# How to make a portfolio?



## BobbyJames (Jan 21, 2011)

Um this may seem like a dumb question but how should I start my portfolio? I'm freshman at a CC and I really haven't shot any films or finished any writing. So... what should I do?


----------



## GabrielM (Jan 21, 2011)

Scripts and films are essential to any filmmaker's portfolio. 

Since shooting requires a crew, budget, time, and work, I would recommend writing scripts first. That you can do by yourself. Remember that filmmaking is storytelling, thus understanding some screenwriting concepts is valued. Although your first script probably won't be a master piece, you have to start somewhere. With time, you should hone your craft and produce better pieces.

An alternative to shooting and writing could be taking still pictures. I don't know if you're applying to universities or film schools, but some committees accept portfolios with photographs. Experiment with lighting, perspective, color, shot sizes... Shoot on different locations and different times of the day. Be critical of your work and select your best photos. If you are applying to a school, always check their portfolio guidelines and requirements.

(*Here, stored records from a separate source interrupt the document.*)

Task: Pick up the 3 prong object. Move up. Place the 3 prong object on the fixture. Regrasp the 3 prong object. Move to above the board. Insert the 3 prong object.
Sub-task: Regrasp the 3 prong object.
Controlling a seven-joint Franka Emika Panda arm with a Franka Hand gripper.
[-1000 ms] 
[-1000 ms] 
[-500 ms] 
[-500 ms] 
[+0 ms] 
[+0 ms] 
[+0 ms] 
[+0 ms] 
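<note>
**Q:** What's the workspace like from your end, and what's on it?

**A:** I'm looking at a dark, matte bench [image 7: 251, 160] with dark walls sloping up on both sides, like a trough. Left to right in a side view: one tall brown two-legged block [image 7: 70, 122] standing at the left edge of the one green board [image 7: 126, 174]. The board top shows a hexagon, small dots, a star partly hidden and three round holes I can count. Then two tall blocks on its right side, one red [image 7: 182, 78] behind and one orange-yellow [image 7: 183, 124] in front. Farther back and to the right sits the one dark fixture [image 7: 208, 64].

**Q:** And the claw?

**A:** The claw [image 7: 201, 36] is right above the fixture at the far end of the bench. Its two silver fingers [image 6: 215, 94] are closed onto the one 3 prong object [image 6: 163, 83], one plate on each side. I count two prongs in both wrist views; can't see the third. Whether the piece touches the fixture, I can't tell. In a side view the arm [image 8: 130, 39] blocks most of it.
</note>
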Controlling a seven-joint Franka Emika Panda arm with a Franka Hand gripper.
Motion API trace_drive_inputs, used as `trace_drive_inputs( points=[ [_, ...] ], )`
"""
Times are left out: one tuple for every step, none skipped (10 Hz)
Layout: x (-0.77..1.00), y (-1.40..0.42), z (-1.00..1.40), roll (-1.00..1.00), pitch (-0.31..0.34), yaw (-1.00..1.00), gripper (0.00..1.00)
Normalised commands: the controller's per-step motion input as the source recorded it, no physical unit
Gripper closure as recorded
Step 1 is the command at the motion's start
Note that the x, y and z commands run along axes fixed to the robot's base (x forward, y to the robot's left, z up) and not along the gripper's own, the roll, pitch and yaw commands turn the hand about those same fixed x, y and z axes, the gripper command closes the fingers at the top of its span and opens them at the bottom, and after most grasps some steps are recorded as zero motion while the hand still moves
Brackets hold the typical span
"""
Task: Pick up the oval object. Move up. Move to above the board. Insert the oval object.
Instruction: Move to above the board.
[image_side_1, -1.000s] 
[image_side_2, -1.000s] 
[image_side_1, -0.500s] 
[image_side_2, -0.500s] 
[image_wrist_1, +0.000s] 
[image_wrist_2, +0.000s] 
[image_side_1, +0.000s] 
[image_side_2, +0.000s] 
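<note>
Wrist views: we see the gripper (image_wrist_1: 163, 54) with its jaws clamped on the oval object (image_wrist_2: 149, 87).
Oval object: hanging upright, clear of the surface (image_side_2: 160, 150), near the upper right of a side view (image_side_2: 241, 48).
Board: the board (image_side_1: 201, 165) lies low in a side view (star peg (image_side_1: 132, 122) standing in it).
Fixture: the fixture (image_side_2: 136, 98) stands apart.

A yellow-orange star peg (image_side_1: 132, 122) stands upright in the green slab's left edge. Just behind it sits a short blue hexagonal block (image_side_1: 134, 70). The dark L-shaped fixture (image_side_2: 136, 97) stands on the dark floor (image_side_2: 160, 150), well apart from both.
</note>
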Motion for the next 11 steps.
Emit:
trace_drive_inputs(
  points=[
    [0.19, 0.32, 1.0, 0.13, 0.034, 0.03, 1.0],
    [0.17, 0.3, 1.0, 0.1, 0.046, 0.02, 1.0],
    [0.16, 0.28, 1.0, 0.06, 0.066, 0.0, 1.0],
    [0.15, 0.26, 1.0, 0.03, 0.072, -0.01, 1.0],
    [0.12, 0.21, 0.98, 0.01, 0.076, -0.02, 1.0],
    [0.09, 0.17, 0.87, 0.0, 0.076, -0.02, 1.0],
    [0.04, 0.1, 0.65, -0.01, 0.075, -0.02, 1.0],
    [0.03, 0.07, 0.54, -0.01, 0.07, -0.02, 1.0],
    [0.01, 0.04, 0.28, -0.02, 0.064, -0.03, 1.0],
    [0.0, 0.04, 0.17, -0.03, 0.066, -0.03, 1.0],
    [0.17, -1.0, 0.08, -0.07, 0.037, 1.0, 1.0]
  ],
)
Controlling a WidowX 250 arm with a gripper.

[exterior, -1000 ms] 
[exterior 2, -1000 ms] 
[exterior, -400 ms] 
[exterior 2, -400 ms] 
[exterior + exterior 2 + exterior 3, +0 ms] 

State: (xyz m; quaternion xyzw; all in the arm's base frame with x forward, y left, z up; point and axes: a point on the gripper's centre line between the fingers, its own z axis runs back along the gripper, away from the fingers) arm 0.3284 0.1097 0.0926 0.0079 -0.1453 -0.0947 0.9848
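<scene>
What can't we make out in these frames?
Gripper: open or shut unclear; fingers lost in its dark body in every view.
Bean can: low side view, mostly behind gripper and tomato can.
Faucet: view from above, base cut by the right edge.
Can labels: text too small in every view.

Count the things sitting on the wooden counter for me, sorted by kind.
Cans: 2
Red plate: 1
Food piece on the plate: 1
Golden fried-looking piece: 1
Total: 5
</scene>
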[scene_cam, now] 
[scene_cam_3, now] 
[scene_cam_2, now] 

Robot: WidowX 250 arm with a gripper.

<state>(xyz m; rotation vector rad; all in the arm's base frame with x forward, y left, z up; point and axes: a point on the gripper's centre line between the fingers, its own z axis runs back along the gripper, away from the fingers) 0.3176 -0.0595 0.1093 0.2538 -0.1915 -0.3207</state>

Eventually, however, you must shoot short films. Give people a sample of your preferred position whether it may be a cinematographer, editor, screenwriter, director...

Good luck,


----------



## attatae (Jan 21, 2011)

Don't fret if you can't find any aspiring actors or crew to help you out making a film. Sure, cast your friends if possible, but as Robert Rodriguez is quick to point out in his book Rebel Without a Crew, you can always just make a movie off whatever you've already got. 

I've seen great stop-motion movies made by one person alone, and also great short films using only parents and a sister as actors. Both of these shorts won awards at several impressive festivals. The "budget" for both of these? ZERO dollars. 

If you've got a camcorder, you really don't need much else if you're just starting out. Write a script considering what you can manage to get on screen, then just get out and do it


----------